President Francois Hollande received a rapturous welcome in Mali on Saturday as he promised that France would stay as long as necessary to continue the fight against Islamist rebels in the country's north.
As troops worked to secure Kidal, the last bastion of radicals who occupied the vast desert north for 10 months before the French army's surprise intervention, Hollande told Malians it was time for Africans to take the lead but that France would not abandon them.
"Terrorism has been pushed back, it has been chased away, but it has not been defeated yet," said Hollande, whose decision to intervene in Mali three weeks ago won him accolades in the former French colony.
"France will stay by your side as long as necessary, as long as it takes for Africans themselves... to replace us," he told a large crowd in the capital, Bamako, at a monument commemorating Mali's independence from France.
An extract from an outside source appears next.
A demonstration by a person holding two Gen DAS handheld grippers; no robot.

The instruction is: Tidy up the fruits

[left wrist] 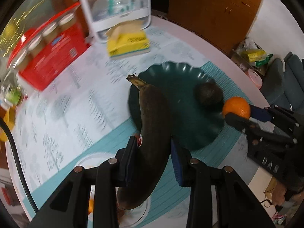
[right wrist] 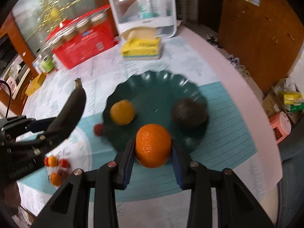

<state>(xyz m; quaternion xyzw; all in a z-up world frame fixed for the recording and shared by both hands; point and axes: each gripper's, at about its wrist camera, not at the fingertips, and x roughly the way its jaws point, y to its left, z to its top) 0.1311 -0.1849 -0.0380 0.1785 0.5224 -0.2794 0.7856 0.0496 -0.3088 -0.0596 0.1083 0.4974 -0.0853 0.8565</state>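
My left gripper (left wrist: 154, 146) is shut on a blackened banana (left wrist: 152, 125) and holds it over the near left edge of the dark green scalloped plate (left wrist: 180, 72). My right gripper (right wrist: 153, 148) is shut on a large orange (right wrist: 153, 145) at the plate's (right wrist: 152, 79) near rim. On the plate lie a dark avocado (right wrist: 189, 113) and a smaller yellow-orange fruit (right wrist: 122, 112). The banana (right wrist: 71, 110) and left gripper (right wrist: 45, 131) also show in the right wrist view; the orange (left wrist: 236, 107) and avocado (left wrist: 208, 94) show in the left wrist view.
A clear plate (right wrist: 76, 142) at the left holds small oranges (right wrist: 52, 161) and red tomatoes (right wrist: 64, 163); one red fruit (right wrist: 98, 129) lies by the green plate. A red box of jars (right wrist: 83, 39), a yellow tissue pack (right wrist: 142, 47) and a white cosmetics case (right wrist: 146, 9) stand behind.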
Earlier, in the fabled city of Timbuktu, thousands gathered in the central square and danced to the beat of drums -- a forbidden activity during the extremists' occupation -- to welcome the French leader, with shouts of "Vive la France! Long Live Hollande!"
Mali's interim president Dioncounda Traore thanked his counterpart for the French troops' "efficiency", which he said had allowed the north to be freed from "barbarity and obscurantism".
Hollande was offered a young camel draped in a French flag as he toured the city.
"The women of Timbuktu will thank Francois Hollande forever," said 53-year-old Fanta Diarra Toure.
"We must tell him that he has cut down the tree but still has to tear up its roots."
Hollande and Traore toured Timbuktu's 700-year-old mud mosque of Djingareyber and the Ahmed Baba library for ancient manuscripts.
As they visited the site of two ancient saints' tombs that the extremists tore down with pickaxes in July, considering them idolatrous, Hollande told the mosque's imam: "There's a real desire to annihilate. There's nothing left."
"We're going to rebuild them, Mr President," said Irina Bokova, the head of UNESCO, which is trying to assess the scale of the damage to Mali's ancient heritage -- particularly in Timbuktu, a caravan town at the edge of the Sahara that rose to fame in the 14th century as a gold and salt trading hub.
-- Reprisal attacks --
With the rebels ousted from all major towns but Kidal, France is keen to hand over to nearly 8,000 African troops slowly being deployed, which the United Nations is considering turning into a formal UN peacekeeping force.
But there are warnings that Mali will need long-term help and fears that the Islamists will now wage a guerrilla campaign from the sparsely populated north.
The joy of citizens throwing off the yoke of brutal Islamist rule, under which they were denied music and television and threatened with whipping, amputation of limbs and even execution, has been accompanied by a grim backlash against light-skinned citizens seen as supporters of the extremists.
Rights groups have reported summary executions by both the Malian army and the Islamists.
Human Rights Watch said Friday that Malian troops had shot at least 13 suspected Islamist supporters in Sevare and dumped them into wells.
Mali's military was routed at the hands of rebel groups in the north, whose members are mostly light-skinned Tuaregs and Arabs, before the French army came to its aid.
With fears of reprisal attacks high, many Arabs and Tuaregs have fled.
In all, the crisis has caused some 377,000 people to flee their homes, including 150,000 who have sought refuge across Mali's borders, according to the United Nations.
Hollande called on all troops in Mali to show "exemplary" conduct and respect human rights -- an appeal echoed by the interim Malian president, who promised to lead a national reconciliation process and repeated that he wants to hold elections by July 31.
The French-led intervention has met little resistance, with many of the Islamists believed to have slipped into the desert hills around Kidal -- likely taking seven French hostages with them, officials say.
While largely supported by the French public, the operation has not yet paid domestic political dividends for Hollande, failing to reverse a steep slide in his approval ratings as the economy struggles.
US Vice President Joe Biden praised the French intervention, saying that dealing with extremists in north Africa and parts of the Middle East now required "a more integrated strategy" and use of the "full range of the tools at our disposal".
"That's why the United States applauds and stands with France and other partners in Mali, and why we are providing intelligence support, transportation for the French and African troops and refuelling capability for French aircraft," he told top military brass at a security conference in Munich.